About this task: Once you find the line containing "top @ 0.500" in the data below, copy it and each following line exactly, up to and including the line containing "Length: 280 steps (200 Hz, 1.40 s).", and nothing else.
--
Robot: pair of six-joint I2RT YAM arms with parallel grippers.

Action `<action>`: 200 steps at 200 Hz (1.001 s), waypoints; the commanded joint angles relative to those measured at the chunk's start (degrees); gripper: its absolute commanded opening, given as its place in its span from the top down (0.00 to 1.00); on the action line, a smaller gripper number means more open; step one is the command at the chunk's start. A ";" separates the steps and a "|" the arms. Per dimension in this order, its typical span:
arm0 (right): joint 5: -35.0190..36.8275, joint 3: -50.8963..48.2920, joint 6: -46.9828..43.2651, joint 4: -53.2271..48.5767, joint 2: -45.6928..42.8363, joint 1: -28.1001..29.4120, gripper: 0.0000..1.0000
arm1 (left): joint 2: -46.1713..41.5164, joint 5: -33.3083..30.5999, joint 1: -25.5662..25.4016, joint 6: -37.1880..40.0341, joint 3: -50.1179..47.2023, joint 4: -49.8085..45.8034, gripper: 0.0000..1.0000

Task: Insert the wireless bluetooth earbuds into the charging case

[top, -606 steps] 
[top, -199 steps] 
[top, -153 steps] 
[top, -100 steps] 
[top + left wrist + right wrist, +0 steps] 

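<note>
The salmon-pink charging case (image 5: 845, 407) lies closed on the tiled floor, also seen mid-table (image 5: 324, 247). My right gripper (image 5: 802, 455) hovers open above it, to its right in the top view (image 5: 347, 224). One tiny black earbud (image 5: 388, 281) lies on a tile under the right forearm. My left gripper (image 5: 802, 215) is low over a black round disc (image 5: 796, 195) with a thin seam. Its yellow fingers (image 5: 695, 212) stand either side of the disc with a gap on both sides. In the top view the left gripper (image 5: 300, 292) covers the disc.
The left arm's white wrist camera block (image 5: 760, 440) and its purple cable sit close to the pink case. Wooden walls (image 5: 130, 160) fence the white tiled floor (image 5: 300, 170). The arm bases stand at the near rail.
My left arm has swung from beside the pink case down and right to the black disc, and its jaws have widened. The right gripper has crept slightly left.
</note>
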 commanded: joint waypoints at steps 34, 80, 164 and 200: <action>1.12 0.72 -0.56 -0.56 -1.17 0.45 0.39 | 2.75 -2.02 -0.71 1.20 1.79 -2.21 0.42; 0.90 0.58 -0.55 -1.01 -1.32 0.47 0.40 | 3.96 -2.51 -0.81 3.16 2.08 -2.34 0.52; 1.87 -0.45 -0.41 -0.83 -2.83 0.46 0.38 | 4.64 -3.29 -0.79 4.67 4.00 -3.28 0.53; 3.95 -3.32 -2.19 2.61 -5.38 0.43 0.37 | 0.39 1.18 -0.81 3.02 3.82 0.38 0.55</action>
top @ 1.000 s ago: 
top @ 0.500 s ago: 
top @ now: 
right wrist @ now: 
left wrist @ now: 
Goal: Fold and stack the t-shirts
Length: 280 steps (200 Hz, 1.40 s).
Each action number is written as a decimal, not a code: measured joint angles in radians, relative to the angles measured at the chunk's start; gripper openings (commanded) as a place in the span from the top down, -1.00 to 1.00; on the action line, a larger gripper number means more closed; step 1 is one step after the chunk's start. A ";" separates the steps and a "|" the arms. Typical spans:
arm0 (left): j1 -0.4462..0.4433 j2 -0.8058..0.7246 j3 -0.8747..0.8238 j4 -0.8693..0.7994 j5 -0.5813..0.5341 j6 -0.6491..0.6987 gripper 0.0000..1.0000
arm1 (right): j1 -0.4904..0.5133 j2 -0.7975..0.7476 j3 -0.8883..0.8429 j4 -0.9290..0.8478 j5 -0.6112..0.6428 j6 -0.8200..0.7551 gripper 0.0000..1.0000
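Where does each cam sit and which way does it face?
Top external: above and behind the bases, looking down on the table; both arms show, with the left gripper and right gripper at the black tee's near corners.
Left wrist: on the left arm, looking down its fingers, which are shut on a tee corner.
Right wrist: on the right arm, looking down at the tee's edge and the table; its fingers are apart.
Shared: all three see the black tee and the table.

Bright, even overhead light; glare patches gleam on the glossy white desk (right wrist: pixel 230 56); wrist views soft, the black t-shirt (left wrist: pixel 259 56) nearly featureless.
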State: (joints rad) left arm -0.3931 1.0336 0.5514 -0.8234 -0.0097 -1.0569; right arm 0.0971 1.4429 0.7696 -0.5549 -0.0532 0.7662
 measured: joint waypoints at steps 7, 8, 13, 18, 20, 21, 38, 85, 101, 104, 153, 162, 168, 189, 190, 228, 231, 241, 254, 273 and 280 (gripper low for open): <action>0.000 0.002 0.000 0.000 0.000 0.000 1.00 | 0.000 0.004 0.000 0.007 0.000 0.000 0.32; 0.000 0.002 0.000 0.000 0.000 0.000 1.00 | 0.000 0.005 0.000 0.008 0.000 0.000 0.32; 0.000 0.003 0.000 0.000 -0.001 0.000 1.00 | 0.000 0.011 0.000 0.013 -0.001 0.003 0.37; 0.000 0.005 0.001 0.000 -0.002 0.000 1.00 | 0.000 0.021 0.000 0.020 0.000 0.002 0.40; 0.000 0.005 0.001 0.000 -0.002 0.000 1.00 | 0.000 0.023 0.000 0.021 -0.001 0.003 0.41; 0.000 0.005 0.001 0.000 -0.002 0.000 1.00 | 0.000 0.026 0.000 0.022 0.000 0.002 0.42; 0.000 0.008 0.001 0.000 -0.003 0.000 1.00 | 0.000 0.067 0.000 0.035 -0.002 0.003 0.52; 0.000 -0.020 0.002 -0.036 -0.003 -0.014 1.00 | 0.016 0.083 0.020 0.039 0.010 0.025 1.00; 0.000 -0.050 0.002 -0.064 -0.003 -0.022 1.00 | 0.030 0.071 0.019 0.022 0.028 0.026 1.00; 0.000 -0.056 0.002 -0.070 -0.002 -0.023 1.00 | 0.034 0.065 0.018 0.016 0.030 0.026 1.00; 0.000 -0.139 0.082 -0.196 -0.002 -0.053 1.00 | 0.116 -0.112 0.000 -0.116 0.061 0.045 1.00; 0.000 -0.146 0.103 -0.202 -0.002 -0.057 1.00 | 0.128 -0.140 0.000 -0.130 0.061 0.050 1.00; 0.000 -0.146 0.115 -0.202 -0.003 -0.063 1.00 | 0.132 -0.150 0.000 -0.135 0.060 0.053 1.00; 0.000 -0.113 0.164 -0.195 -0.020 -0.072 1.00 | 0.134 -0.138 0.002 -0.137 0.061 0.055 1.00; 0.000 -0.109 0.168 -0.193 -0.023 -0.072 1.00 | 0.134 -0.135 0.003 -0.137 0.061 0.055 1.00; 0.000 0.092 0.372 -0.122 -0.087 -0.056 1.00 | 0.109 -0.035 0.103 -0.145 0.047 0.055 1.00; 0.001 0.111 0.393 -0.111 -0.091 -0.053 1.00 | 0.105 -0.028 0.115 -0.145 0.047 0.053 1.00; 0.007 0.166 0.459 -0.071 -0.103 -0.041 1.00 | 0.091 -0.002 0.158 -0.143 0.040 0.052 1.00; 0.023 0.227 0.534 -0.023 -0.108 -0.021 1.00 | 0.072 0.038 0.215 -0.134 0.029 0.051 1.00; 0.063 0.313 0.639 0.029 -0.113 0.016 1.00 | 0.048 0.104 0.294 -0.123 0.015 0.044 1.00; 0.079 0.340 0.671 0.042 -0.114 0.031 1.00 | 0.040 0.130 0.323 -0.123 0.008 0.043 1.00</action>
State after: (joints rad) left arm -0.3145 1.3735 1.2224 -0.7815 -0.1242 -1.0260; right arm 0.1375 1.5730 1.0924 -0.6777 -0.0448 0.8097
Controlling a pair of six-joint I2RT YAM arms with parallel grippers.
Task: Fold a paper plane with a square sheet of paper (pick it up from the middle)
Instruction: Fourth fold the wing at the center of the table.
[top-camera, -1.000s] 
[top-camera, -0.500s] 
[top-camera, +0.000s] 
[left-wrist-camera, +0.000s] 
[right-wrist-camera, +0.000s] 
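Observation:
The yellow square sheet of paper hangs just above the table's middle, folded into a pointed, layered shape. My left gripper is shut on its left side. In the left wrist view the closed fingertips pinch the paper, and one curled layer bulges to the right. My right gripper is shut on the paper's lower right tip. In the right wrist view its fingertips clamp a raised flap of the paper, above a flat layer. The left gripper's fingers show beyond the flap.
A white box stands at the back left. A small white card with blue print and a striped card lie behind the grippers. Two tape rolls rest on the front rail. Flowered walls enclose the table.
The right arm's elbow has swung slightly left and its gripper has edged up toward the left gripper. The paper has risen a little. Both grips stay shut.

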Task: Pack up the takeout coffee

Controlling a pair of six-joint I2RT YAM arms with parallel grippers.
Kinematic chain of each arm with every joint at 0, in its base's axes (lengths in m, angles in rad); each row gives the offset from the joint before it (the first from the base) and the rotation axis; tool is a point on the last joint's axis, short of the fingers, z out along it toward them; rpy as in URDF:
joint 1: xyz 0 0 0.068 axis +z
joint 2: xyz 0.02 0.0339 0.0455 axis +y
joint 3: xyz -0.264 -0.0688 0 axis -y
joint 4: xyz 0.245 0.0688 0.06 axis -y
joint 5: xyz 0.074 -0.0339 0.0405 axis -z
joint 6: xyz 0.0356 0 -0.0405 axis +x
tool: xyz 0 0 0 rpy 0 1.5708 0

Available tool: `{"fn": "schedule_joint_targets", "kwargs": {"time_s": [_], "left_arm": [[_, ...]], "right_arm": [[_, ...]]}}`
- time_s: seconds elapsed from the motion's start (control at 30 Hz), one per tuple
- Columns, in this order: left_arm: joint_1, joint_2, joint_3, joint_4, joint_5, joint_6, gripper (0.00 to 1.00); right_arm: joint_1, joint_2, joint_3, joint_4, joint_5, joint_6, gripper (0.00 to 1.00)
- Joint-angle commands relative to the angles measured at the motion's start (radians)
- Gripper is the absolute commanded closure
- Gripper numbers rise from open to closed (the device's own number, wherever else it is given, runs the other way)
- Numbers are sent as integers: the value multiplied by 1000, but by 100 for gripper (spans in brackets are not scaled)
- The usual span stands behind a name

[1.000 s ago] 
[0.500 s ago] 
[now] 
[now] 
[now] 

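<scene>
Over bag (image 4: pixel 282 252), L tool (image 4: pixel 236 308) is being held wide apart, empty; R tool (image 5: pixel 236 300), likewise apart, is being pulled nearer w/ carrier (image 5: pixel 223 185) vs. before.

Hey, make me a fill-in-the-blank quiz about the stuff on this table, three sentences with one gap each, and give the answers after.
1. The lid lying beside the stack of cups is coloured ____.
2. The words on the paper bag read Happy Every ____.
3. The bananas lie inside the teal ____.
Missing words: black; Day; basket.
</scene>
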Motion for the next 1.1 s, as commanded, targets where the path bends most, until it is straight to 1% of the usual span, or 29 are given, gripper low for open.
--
Result of this task:
top @ 0.500 s ago: 
top @ now: 
right wrist @ now: 
left wrist @ now: 
Goal: Fold and stack the t-shirts
Length: 280 steps (200 Hz, 1.40 s).

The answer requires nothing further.